_EXERCISE OBJECTIVE_
Every line of the entries below from the one containing "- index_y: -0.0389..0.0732" to the one containing "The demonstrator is", both ends included, must be written out exactly. No other line belongs in the answer.

_RECORDS PROVIDED_
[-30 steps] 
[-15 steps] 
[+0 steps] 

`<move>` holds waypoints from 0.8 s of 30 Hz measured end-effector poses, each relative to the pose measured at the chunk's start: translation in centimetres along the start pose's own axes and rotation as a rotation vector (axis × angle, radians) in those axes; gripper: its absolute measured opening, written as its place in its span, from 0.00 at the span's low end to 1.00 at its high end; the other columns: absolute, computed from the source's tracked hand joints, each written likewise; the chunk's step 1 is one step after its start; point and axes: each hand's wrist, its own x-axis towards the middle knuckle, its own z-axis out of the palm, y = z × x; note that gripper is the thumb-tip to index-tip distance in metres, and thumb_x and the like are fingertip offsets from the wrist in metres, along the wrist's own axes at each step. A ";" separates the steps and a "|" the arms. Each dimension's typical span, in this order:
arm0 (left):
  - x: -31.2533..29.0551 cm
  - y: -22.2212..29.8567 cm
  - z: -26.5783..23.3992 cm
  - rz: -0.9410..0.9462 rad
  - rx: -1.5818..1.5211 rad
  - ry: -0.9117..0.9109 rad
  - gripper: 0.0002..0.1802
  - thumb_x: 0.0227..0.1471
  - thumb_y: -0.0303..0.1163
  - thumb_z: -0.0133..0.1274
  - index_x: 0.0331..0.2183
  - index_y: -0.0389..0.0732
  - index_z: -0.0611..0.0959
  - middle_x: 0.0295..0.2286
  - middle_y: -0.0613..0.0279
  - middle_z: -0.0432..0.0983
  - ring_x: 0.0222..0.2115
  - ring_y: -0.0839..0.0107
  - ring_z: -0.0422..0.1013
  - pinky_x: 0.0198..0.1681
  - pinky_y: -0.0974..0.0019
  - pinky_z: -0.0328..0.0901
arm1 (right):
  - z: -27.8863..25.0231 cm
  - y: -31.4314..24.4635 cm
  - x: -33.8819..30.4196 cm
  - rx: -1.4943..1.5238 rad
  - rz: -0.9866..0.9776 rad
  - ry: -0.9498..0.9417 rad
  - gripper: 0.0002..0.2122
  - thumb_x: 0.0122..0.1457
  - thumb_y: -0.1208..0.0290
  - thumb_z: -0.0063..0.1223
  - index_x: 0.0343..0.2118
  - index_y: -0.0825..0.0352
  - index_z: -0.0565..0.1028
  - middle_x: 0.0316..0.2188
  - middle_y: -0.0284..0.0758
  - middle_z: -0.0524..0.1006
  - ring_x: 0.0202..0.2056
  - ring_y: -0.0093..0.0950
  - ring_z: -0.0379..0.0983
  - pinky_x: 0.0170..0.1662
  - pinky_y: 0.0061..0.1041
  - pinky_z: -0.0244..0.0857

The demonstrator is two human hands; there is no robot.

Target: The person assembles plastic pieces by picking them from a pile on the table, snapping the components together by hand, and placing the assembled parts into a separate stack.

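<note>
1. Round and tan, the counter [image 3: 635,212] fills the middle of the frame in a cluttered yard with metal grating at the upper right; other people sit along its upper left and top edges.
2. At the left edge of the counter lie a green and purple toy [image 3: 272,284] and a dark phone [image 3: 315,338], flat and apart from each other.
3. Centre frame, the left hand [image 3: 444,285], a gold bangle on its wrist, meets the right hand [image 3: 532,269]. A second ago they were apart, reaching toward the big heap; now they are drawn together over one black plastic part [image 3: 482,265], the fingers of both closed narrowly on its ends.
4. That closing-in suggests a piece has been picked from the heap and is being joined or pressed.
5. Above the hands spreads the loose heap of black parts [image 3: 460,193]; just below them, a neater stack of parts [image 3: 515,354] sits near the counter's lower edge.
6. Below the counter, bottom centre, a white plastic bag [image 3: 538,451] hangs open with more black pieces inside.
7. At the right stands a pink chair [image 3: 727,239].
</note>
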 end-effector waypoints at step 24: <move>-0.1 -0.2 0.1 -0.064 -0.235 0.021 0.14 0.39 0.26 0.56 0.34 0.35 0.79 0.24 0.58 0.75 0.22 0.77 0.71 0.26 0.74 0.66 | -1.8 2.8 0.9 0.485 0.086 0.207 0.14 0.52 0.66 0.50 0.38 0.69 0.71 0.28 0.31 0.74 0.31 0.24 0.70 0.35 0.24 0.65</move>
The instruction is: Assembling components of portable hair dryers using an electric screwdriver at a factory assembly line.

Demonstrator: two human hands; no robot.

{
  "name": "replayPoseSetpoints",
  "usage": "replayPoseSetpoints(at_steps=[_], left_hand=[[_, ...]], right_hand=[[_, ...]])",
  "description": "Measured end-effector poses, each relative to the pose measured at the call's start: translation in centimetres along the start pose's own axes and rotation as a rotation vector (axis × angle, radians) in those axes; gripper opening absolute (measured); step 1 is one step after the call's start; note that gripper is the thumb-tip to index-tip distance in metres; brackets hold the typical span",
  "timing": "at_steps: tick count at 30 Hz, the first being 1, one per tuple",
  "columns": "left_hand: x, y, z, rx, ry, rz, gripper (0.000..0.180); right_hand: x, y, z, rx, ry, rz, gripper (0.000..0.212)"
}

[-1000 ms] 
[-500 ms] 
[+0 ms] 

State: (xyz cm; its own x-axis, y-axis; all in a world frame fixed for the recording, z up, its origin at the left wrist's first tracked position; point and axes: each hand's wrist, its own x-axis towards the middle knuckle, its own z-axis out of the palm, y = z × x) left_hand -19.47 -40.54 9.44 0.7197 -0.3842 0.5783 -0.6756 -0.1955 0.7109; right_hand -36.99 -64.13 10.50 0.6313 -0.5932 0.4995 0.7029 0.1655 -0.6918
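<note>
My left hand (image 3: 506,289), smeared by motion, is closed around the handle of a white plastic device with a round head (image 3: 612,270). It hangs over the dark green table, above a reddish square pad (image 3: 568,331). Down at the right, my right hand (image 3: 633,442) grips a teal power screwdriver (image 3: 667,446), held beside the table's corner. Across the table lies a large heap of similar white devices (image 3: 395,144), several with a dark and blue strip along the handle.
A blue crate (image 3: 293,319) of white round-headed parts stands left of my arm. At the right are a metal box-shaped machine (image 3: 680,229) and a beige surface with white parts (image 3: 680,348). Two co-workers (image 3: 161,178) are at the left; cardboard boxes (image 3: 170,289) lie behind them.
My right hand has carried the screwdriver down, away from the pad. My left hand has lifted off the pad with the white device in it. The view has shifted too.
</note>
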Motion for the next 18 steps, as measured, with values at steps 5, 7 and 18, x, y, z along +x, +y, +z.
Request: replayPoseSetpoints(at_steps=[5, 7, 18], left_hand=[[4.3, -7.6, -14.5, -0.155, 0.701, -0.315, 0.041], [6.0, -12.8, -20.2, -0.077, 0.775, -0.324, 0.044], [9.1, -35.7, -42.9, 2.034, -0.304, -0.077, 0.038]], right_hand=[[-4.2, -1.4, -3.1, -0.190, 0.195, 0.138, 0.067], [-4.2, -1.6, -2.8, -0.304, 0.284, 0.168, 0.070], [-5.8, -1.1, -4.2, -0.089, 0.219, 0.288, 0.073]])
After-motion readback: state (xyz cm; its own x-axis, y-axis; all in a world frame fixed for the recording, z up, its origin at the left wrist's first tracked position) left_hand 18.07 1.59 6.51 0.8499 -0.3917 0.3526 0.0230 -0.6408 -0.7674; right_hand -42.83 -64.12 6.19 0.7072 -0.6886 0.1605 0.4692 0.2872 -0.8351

_FINAL ANSWER_
  - index_y: -0.0389..0.0732
  - index_z: -0.0611..0.0959
  - middle_x: 0.0295..0.2286
  - middle_y: -0.0613..0.0279
  - middle_z: -0.0432..0.0983
  - ring_x: 0.0222..0.2115
  - ring_y: -0.0839..0.0107
  - ring_z: -0.0422..0.1013
  - pinky_x: 0.0198..0.1681
  - pinky_y: -0.0974..0.0019
  - pinky_z: -0.0328..0.0901
arm1 (right):
  - z: -27.8863..25.0231 cm
  - y: -31.4314..24.4635 cm
  - x: -33.8819..30.4196 cm
  - rx: -1.4943..1.5238 rad
  - rz: -0.9866..0.9776 rad
  - ry: -0.9498..0.9417 rad
  - gripper: 0.0002..0.2122
  - thumb_x: 0.0122..0.1457
  - thumb_y: -0.1208..0.0290
  - thumb_z: -0.0063..0.1223
  - index_x: 0.0343..0.2118
  - index_y: -0.0825..0.0352
  - index_z: -0.0565..0.1028
  - middle_x: 0.0316..0.2188
  - middle_y: -0.0284..0.0758
  - middle_z: -0.0524..0.1006
  - ring_x: 0.0202..0.2056
  - ring_y: -0.0093..0.0950
  - ring_z: -0.0379..0.0983
  - pinky_x: 0.0170..0.1662
  - pinky_y: 0.0061..0.1041
  - pinky_z: -0.0244..0.0857

The demonstrator is two human hands; there is no robot.

No part of the answer remains open.